The SCMP article says

>Dutch broadcaster NOS cited a source saying that the Chinese face masks were
“not FFP2 quality nor of the lesser safety level of FFP1 – some sort of FFP0.8
at best”,

While I can understand that it can be taken to mean that the masks were
subjected to to FFP2 testing (including oil penetration), that would be a very
uncharitable/cynical interpretation. A more charitable interpretation of that
would be that the FFP2/FFP1 standards are being referenced _without_ oil
penetration testing involved, since europe doesn't seem to have separate
standards for oil/non-oil like with N95/P95 in north america. This theory is
consistent with them comparing against a fictitious standard/rating of FFP0.8.

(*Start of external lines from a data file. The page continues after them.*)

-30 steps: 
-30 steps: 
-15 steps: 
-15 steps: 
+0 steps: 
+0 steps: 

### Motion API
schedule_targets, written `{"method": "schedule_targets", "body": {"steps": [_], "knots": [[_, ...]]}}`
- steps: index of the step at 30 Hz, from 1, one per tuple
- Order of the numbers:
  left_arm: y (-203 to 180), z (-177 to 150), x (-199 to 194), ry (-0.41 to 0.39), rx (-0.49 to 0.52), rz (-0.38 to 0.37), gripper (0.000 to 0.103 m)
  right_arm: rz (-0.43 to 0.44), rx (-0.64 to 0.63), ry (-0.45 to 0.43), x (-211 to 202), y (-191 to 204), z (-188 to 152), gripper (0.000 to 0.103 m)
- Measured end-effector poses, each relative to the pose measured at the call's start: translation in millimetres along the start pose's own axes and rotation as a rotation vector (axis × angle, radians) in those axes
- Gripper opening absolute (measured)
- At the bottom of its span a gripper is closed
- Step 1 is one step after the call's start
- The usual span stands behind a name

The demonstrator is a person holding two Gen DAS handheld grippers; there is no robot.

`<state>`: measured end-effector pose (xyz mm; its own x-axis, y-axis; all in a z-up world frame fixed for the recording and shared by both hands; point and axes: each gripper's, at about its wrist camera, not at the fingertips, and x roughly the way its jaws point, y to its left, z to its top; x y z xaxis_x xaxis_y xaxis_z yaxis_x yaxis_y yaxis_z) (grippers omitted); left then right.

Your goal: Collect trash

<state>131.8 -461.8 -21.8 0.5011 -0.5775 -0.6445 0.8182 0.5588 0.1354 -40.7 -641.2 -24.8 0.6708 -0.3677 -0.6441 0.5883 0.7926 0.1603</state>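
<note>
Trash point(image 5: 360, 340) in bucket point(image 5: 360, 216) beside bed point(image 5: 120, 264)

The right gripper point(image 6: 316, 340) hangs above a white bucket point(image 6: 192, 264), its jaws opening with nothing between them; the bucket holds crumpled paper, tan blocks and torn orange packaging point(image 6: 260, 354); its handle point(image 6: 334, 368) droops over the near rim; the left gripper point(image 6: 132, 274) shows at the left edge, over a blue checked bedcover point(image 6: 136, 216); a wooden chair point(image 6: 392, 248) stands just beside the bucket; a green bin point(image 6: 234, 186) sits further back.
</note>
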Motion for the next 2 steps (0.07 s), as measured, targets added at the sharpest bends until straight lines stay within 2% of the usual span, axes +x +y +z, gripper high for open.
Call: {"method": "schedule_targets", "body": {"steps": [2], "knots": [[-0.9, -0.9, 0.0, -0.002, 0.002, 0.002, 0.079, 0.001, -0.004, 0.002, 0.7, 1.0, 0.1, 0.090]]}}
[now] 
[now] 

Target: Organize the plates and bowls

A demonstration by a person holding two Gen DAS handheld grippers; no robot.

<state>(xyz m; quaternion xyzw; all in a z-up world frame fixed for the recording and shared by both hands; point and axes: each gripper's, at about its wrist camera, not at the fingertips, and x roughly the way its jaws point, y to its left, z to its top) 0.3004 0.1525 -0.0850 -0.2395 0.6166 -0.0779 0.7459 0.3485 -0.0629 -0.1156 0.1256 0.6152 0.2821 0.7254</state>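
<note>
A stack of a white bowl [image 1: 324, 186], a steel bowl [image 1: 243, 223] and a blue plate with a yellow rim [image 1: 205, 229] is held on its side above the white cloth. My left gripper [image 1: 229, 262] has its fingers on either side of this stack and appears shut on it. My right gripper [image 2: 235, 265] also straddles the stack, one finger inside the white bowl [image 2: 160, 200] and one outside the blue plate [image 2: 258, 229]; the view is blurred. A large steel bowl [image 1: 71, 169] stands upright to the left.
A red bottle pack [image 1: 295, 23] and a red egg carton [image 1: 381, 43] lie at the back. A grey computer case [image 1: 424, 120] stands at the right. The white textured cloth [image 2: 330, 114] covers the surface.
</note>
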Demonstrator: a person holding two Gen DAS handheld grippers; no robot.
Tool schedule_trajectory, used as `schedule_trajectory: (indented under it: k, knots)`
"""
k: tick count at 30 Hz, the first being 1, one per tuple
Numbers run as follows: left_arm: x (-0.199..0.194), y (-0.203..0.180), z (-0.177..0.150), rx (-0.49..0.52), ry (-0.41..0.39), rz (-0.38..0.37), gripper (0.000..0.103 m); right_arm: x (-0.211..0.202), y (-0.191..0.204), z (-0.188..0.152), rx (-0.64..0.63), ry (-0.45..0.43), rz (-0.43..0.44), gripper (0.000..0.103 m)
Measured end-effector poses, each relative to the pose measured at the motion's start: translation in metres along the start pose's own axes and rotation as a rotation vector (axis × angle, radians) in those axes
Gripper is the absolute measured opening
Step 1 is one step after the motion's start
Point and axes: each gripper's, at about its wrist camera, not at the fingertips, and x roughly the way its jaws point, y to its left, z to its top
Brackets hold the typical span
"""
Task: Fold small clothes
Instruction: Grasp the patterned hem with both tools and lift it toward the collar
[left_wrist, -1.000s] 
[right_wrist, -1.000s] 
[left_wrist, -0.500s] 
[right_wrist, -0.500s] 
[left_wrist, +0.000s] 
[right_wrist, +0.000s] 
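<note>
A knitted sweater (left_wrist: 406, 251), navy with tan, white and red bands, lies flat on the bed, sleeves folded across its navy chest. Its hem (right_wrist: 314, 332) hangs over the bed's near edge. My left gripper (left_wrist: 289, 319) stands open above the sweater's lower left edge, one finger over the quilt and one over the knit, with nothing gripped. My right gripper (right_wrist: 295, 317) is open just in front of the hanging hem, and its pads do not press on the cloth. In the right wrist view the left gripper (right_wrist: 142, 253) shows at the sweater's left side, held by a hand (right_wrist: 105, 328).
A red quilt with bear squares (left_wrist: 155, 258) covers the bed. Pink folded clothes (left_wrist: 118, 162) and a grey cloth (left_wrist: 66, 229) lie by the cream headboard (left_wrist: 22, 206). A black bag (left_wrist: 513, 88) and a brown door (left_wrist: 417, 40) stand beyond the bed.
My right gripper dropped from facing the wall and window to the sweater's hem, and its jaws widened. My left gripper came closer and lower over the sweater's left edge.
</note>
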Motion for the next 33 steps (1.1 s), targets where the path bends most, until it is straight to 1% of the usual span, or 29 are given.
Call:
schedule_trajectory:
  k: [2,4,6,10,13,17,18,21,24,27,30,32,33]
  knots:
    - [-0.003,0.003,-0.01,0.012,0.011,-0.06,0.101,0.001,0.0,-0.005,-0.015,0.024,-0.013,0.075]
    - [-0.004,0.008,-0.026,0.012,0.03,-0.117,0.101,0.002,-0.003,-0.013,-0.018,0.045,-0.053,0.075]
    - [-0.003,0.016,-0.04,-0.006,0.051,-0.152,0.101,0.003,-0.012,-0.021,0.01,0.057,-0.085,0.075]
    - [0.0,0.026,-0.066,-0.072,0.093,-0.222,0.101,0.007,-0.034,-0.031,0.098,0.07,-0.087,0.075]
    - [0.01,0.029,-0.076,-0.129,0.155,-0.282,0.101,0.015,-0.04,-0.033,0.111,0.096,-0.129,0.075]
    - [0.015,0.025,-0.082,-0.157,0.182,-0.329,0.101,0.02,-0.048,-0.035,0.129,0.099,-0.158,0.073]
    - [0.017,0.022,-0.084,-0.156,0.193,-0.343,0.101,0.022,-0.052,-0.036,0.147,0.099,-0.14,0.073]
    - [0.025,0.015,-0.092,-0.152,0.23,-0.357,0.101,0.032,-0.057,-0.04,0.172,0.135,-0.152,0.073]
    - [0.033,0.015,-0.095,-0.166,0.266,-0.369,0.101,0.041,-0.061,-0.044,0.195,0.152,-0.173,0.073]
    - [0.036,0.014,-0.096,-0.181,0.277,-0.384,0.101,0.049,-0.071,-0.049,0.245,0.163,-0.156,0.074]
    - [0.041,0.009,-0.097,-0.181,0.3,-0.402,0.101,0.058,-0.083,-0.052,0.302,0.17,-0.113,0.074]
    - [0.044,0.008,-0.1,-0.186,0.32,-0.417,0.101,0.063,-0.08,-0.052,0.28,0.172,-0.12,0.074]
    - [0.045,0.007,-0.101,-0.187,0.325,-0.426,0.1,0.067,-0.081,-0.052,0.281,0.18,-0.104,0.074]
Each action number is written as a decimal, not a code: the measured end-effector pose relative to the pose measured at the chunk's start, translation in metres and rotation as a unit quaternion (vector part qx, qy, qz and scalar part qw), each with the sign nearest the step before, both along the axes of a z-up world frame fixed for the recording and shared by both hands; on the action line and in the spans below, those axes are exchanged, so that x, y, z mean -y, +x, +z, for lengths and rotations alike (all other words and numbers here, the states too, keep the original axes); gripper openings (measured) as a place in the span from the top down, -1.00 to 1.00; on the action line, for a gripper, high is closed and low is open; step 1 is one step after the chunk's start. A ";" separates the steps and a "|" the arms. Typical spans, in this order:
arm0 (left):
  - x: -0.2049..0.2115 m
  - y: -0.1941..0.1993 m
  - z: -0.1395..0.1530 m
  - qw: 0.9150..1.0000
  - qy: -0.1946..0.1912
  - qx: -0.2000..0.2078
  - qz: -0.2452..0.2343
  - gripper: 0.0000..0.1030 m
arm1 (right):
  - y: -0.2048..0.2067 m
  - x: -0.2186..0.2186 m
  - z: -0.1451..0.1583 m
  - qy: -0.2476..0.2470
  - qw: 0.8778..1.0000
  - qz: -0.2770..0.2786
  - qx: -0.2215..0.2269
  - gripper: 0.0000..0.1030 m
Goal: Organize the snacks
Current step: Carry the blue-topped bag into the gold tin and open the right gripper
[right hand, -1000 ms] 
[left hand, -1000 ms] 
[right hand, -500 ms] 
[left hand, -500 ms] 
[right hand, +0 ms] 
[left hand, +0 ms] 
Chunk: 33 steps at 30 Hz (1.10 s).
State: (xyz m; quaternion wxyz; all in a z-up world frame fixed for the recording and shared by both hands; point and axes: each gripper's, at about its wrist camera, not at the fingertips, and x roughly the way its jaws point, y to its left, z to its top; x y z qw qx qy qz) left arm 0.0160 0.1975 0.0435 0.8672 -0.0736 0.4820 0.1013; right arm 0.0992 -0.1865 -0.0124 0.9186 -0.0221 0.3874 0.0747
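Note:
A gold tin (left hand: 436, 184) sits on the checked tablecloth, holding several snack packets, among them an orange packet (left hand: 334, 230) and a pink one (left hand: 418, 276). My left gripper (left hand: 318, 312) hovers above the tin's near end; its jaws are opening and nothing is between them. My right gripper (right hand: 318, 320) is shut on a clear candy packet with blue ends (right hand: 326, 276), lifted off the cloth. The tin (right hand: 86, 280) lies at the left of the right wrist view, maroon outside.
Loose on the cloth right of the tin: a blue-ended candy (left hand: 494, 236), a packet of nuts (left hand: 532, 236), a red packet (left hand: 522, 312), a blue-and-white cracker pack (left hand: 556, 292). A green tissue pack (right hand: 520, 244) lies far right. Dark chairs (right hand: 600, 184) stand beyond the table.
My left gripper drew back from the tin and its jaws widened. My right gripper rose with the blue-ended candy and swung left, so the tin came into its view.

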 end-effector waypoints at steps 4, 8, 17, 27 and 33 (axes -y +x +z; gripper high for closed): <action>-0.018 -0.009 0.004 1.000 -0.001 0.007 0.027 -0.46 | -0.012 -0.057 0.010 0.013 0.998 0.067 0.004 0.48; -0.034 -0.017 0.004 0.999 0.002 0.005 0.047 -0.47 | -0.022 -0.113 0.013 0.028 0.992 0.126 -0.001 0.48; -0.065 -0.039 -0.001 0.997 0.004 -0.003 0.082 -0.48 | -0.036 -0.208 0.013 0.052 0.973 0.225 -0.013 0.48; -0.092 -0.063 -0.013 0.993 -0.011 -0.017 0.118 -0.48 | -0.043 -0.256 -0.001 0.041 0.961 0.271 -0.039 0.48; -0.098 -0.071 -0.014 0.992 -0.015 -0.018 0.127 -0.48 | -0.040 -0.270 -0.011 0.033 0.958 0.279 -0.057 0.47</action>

Also, I did some research myself and found the original statement by the
health ministry[1]. It actually made no mention of FFP ratings, and only
acknowledged that the masks carried a KN95 rating, and that the masks "did not
meet the quality standard", which I've taken to mean KN95 rating, not FFP2
rating. I could not find any source that directly said the masks were tested
against FFP2 (with oil penetration) and failed.

[1] [https://nos.nl/artikel/2328673-honderdduizenden-chinese-
mond...](https://nos.nl/artikel/2328673-honderdduizenden-chinese-mondmaskers-
teruggeroepen-uit-nederlandse-ziekenhuizen.html)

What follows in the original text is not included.